Dr. Oliver Sacks edited The Best American Science Writing 2003, and in his introduction he describes the avalanche of printed matter, specialized and popular, from the Journal of History of Neurosciences to The Atlantic Monthly, that buries his desk. Serious readers will share his mingled sense of satisfaction and alarm. Here’s how he decides what to read:
“An omnivore, yet selective, a sort of filter-feeder, I will extract intellectual nutrients from the articles as I extract nutrients from my dinner. Every so often, however, I am arrested by an article because it contains not just new information but a highly individual point of view, a personal perspective, a voice that compels my interest, raising what would otherwise be a report or a review to the level of an essay marked by clarity, individuality, beauty of writing.”

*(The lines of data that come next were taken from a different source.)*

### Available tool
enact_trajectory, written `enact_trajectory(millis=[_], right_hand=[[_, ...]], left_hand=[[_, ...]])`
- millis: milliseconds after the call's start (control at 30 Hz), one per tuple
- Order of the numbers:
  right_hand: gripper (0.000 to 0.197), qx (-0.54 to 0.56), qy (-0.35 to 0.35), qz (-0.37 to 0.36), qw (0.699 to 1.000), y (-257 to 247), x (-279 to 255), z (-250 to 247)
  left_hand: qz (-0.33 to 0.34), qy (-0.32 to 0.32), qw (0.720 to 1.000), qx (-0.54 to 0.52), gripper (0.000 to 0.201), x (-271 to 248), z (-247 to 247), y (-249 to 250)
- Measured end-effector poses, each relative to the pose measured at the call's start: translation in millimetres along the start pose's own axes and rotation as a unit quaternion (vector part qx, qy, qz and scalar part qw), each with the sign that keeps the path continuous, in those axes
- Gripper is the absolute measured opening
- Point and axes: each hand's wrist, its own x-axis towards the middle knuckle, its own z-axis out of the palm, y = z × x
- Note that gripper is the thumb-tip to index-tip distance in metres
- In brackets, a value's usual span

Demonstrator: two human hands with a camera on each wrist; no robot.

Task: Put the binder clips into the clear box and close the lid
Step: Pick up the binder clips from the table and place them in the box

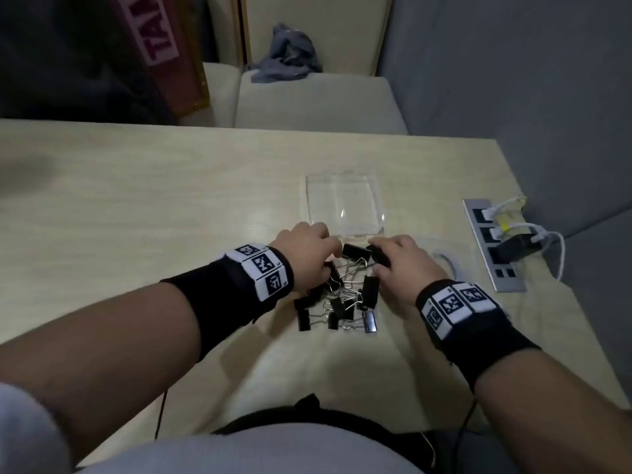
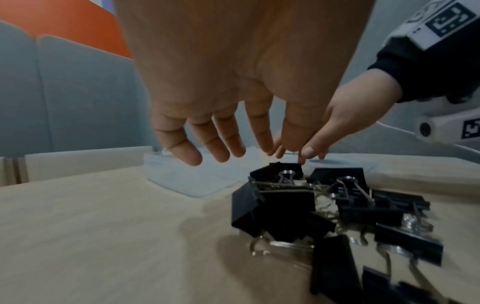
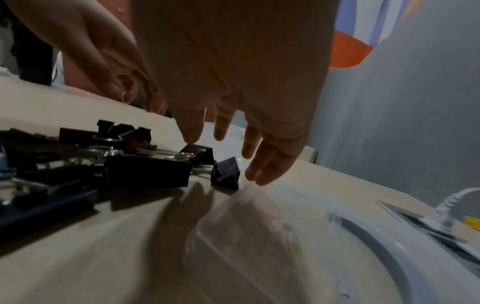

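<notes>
Several black binder clips lie in a loose pile on the pale wooden table. Just beyond the pile stands the clear box, open on top and holding nothing. Its clear lid lies flat to the right of the pile, partly under my right wrist. My left hand hovers over the pile's left side with its fingers relaxed and spread. At the pile's far right, my right hand reaches down with straight fingers, the fingertips touching a clip. Neither hand holds anything.
A metal socket strip is set into the table at the right edge, with white cables and a black adapter plugged in. A pale chair with a grey cloth stands beyond the table. A grey wall runs along the right.
</notes>
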Motion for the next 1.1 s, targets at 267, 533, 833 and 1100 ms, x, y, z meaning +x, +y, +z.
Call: enact_trajectory(millis=[267,533,833,1100], right_hand=[[0.046,-0.051,-0.027,0.031,0.998,-0.4,13.6,18.1],[0.044,-0.061,-0.040,-0.004,0.997,7.7,18.7,12.2],[0.039,0.042,0.084,0.034,0.995,16.0,12.0,-20.1],[0.060,0.054,0.049,0.019,0.997,-2.6,38.8,-25.6]], left_hand=[[0.042,-0.018,0.994,0.098,0.046,37.5,12.4,4.5],[0.046,-0.036,0.990,0.129,0.027,53.3,24.2,11.7],[0.007,-0.025,0.998,0.051,0.027,49.8,27.8,13.3],[-0.035,-0.077,0.995,0.058,0.027,43.9,13.3,3.0]])
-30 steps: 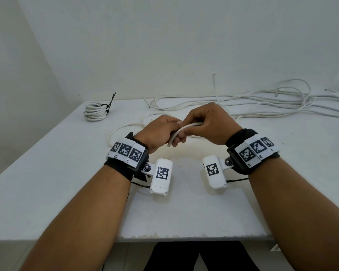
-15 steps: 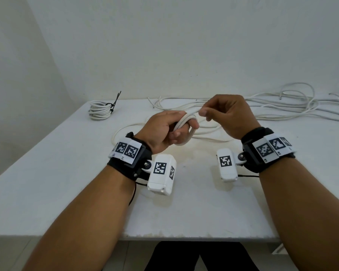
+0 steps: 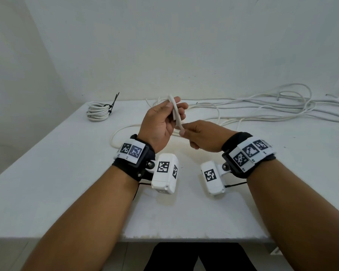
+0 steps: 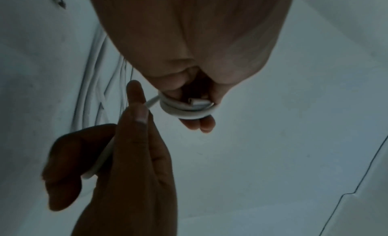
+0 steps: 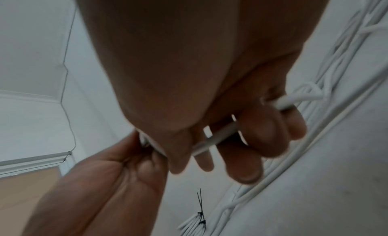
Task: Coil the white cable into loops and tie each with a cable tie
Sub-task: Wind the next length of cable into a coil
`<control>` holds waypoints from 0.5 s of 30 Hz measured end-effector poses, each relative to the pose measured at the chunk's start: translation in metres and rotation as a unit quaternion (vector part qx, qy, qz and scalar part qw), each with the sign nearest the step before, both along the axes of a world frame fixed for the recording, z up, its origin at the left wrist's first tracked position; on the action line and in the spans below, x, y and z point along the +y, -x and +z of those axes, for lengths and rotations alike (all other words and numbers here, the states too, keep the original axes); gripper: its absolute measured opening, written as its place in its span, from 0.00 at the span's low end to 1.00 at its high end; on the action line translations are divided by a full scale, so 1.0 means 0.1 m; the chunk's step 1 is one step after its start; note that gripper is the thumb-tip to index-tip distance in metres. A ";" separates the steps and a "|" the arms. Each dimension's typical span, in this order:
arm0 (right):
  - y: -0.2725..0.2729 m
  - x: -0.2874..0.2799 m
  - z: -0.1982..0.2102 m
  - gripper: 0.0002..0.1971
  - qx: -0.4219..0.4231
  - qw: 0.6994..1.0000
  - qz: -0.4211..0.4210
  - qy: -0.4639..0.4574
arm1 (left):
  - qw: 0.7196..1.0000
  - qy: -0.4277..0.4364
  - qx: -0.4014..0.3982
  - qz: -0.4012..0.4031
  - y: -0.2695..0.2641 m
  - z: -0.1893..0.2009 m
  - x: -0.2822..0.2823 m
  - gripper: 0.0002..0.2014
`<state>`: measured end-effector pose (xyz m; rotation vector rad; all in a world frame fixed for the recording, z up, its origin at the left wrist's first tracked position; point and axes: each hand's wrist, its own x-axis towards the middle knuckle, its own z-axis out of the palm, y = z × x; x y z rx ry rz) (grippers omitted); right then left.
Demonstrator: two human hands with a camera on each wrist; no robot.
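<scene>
The white cable (image 3: 175, 114) is wound in small loops round the fingers of my left hand (image 3: 160, 124), which is raised above the table with its palm towards me. In the left wrist view the loops (image 4: 185, 112) sit on the fingers, and the thumb pins the cable's cut end. My right hand (image 3: 204, 139) is just below and to the right, pinching the same cable (image 5: 216, 137) between thumb and fingers. The rest of the cable trails down to a wide loop (image 3: 117, 133) on the table.
A finished coil (image 3: 97, 112) bound with a black cable tie lies at the table's back left. Several long loose white cables (image 3: 262, 108) sprawl across the back right by the wall. The white table (image 3: 67, 192) ends at a front edge close to me.
My left hand rose and turned its palm towards me. My right hand swung from above it down to its lower right, laying cable round the left fingers.
</scene>
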<state>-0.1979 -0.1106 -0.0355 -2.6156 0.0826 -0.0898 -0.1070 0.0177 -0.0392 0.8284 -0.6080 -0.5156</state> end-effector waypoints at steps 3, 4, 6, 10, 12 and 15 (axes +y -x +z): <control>-0.01 0.03 -0.03 0.09 0.057 0.998 0.017 0.030 | 0.997 -0.038 -0.026 0.057 -0.01 -0.05 -0.06 0.11; 0.00 0.03 -0.03 0.06 0.066 0.997 0.026 0.042 | 0.995 -0.050 -0.043 0.076 -0.02 -0.05 -0.07 0.11; 0.03 0.06 -0.02 0.03 0.064 0.995 0.049 0.064 | 0.986 -0.081 -0.089 0.118 -0.04 -0.07 -0.06 0.14; 0.06 0.08 0.02 0.12 0.013 0.996 0.043 0.075 | 0.928 -0.218 -0.234 0.192 -0.09 -0.08 0.00 0.16; 0.06 0.06 0.02 0.10 -0.040 0.997 0.023 0.063 | 0.871 -0.299 -0.330 0.208 -0.08 -0.06 0.03 0.15; 0.06 0.03 0.01 0.04 -0.109 0.994 -0.005 0.020 | 0.779 -0.409 -0.445 0.166 -0.08 -0.04 0.03 0.15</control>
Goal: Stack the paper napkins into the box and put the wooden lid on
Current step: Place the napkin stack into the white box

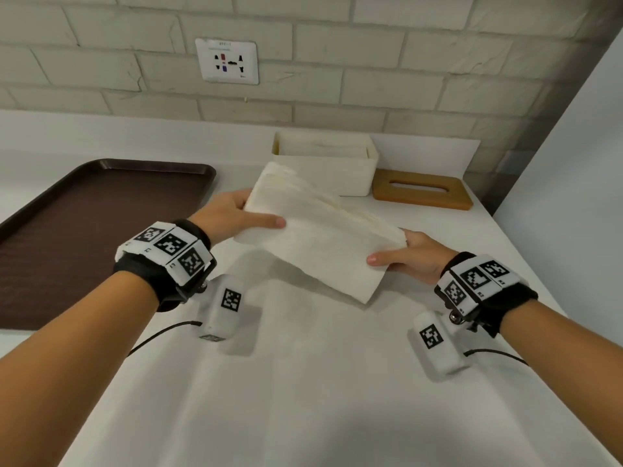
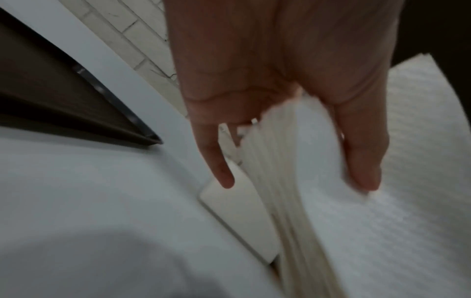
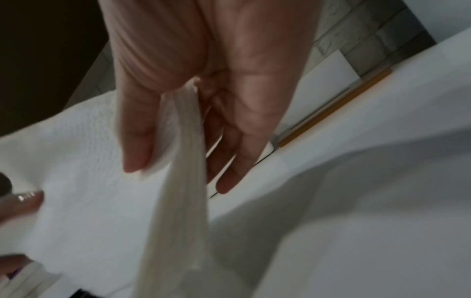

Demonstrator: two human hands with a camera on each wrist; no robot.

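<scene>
One stack of napkins (image 1: 317,230) is held tilted above the worktop (image 1: 303,382), pinched at its ends by the left hand (image 1: 226,214) and right hand (image 1: 411,254), before one box (image 1: 323,163) and one wooden lid (image 1: 421,190).

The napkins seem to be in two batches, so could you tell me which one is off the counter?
The stack of napkins gripped between left hand and right hand; the others lie inside the box.
</scene>
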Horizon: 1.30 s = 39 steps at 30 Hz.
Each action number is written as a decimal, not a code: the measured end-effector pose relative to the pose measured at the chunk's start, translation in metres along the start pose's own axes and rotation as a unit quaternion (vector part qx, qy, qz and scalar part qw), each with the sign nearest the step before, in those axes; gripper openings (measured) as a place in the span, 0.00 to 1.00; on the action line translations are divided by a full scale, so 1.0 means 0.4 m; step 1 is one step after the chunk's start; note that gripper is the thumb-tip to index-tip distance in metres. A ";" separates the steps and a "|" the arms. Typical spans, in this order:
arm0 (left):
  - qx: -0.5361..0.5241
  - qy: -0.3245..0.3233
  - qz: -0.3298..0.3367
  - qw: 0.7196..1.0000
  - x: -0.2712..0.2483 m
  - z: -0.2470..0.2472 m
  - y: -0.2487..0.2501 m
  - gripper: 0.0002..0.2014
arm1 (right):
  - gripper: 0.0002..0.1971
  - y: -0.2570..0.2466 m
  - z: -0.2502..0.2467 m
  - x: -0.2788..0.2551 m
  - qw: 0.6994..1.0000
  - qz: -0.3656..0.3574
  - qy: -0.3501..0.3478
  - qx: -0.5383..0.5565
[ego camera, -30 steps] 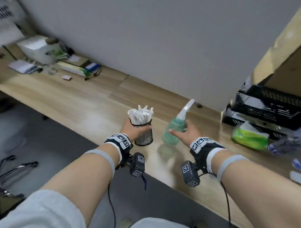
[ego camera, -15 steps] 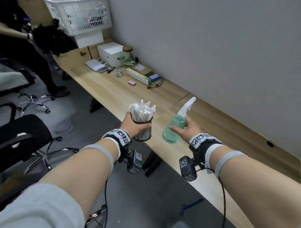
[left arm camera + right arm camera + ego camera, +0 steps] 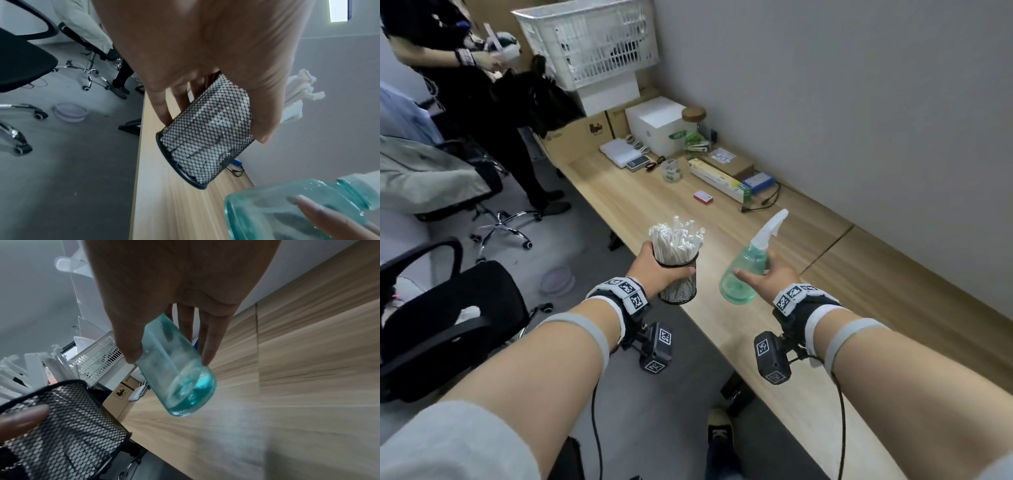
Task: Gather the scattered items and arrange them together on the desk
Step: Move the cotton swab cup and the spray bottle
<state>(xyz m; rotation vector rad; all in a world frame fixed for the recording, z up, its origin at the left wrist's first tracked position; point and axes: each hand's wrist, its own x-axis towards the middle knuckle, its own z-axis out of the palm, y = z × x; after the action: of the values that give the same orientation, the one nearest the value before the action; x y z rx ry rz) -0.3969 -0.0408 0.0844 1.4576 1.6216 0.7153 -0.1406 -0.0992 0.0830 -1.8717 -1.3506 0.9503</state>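
Your left hand (image 3: 654,265) is wrapped around the black wire-mesh cup (image 3: 678,281) stuffed with white paper-wrapped sticks (image 3: 676,236), thumb on one side and fingers on the other. Your right hand (image 3: 767,277) is curled around the body of the translucent green spray bottle with a white trigger head (image 3: 748,270). Both things are in the air, side by side, over the near edge of the long pale wooden desk (image 3: 859,308); neither rests on it. The cluster of boxes and small items sits well apart, at the desk's far end by the wall, beside the white foam box (image 3: 655,125).

Watch the cup. It hangs right at the desk edge, partly over the floor, and the left wrist view shows it tilted. Tip it further and the loose sticks could slide out and fall to the floor. The bottle leans too, with a little blue-green liquid pooled at its base (image 3: 197,391); a careless squeeze on the trigger or a loose cap could wet the wood. Carried this close together, the two could also knock each other.

Your right fingers are mostly hidden behind the bottle in the head view. The labels on the far boxes are too small to read, and the right wrist view blurs the desk surface.
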 end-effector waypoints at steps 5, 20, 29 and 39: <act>0.045 0.012 -0.006 0.999 0.208 -0.082 0.025 0.52 | 0.32 -0.072 0.075 0.238 1.000 0.014 -0.021 0.008; 0.094 0.080 -0.033 0.992 0.602 -0.269 -0.014 0.58 | 0.32 -0.267 0.258 0.638 0.996 -0.001 -0.080 -0.027; 0.063 0.074 -0.048 0.994 0.938 -0.337 -0.075 0.46 | 0.29 -0.355 0.411 0.864 0.996 0.017 -0.071 -0.044; 0.054 -0.017 -0.019 0.998 1.376 -0.378 -0.175 0.40 | 0.31 -0.453 0.650 1.167 0.991 0.104 -0.019 -0.078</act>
<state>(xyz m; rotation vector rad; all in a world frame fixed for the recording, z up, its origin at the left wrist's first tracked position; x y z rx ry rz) -0.5580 0.5031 -0.0089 1.5035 1.6803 0.5867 -0.3503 0.4186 0.0041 -2.1562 -1.3021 1.0132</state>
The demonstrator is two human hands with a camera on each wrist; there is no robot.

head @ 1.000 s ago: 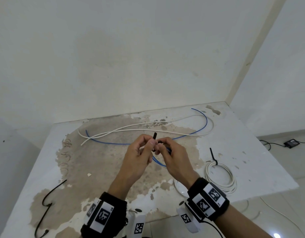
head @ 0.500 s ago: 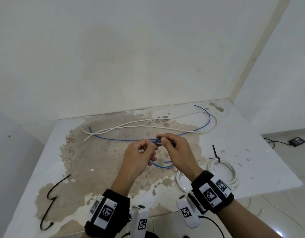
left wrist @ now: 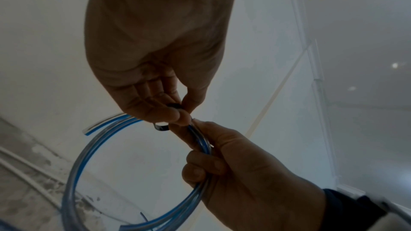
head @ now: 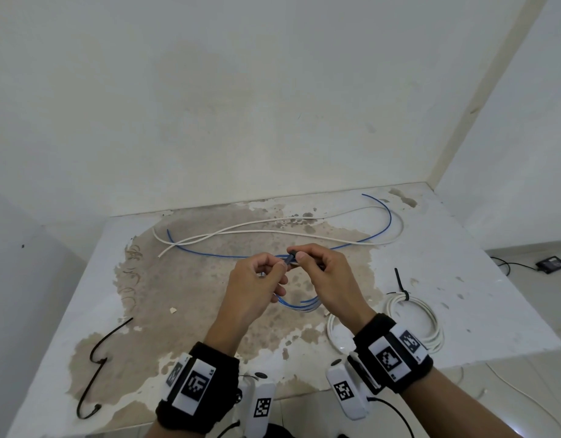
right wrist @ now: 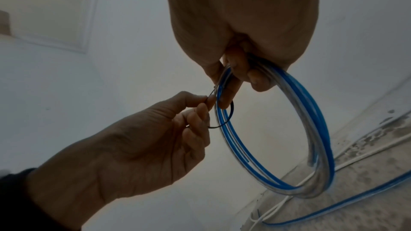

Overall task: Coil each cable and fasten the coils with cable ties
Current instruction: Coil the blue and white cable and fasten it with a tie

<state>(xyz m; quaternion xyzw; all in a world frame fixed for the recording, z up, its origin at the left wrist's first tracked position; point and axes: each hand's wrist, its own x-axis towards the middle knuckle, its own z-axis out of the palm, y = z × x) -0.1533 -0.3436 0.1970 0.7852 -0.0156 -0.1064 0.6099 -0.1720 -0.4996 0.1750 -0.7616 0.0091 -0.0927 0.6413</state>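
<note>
Blue cable coil is held above the stained bench, gripped by the curled fingers of the right hand. A black cable tie, looped around the coil's strands, is pinched by the left hand. A white coil, already tied, lies on the bench to the right; loose white and blue cables lie beyond the hands

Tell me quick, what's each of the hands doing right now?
Left hand: pinches the black cable tie looped round the blue cable coil.
Right hand: grips the blue cable coil.
</note>
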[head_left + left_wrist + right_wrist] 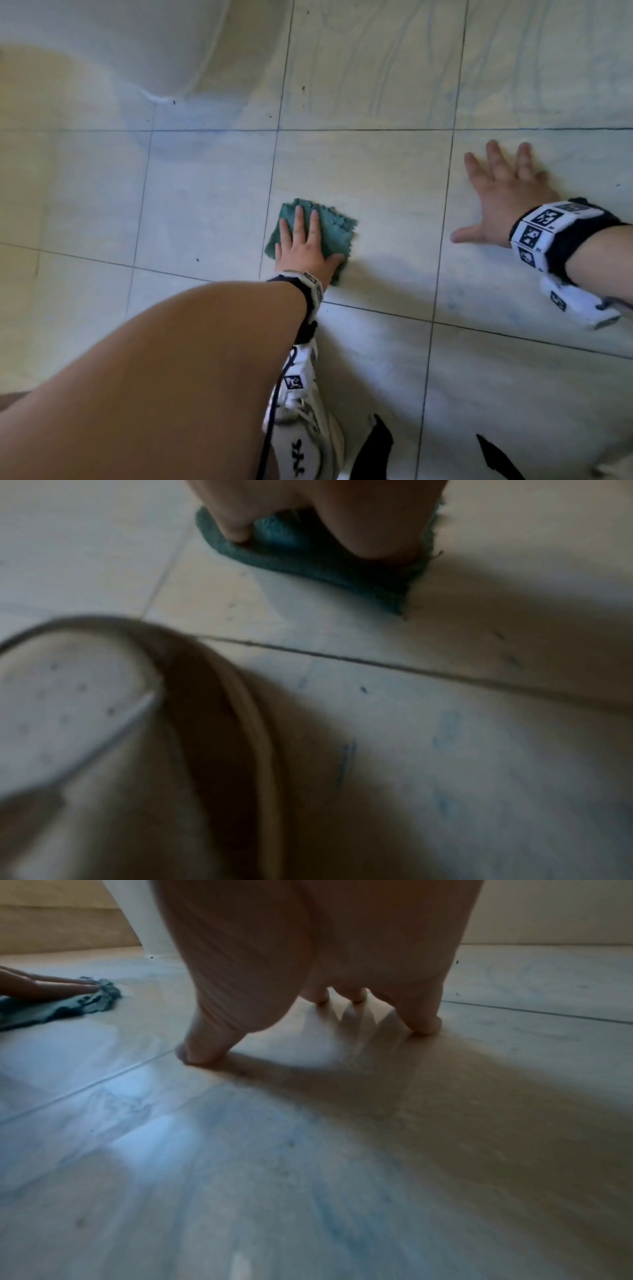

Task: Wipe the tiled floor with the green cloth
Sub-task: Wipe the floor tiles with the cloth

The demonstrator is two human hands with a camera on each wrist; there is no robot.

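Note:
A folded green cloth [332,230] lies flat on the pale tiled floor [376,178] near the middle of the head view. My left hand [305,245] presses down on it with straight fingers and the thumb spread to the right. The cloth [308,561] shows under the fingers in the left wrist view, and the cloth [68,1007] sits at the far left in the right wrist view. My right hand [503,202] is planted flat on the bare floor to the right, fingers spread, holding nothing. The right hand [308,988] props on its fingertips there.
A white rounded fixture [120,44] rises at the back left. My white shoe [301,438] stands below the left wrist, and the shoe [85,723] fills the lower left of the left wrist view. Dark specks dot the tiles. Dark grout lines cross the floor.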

When I approach a known literary quantity, a writer whose work I already enjoy and respect – say, William Faulkner – I’m likely to be a less discriminating filter-feeder. I’ll read most anything by Faulkner, at least once, even ingesting a little grit (in Faulkner’s case, A Fable) for the sake of the nutrition-rich krill. Yet faux-Faulkner, second-hand Faulkner that is hardly more than pastiche – Cormac McCarthy, for instance – is pure grit. His highly stylized murk is more pretentious than one of those productions of Richard II in Wehrmacht uniforms, and more tedious.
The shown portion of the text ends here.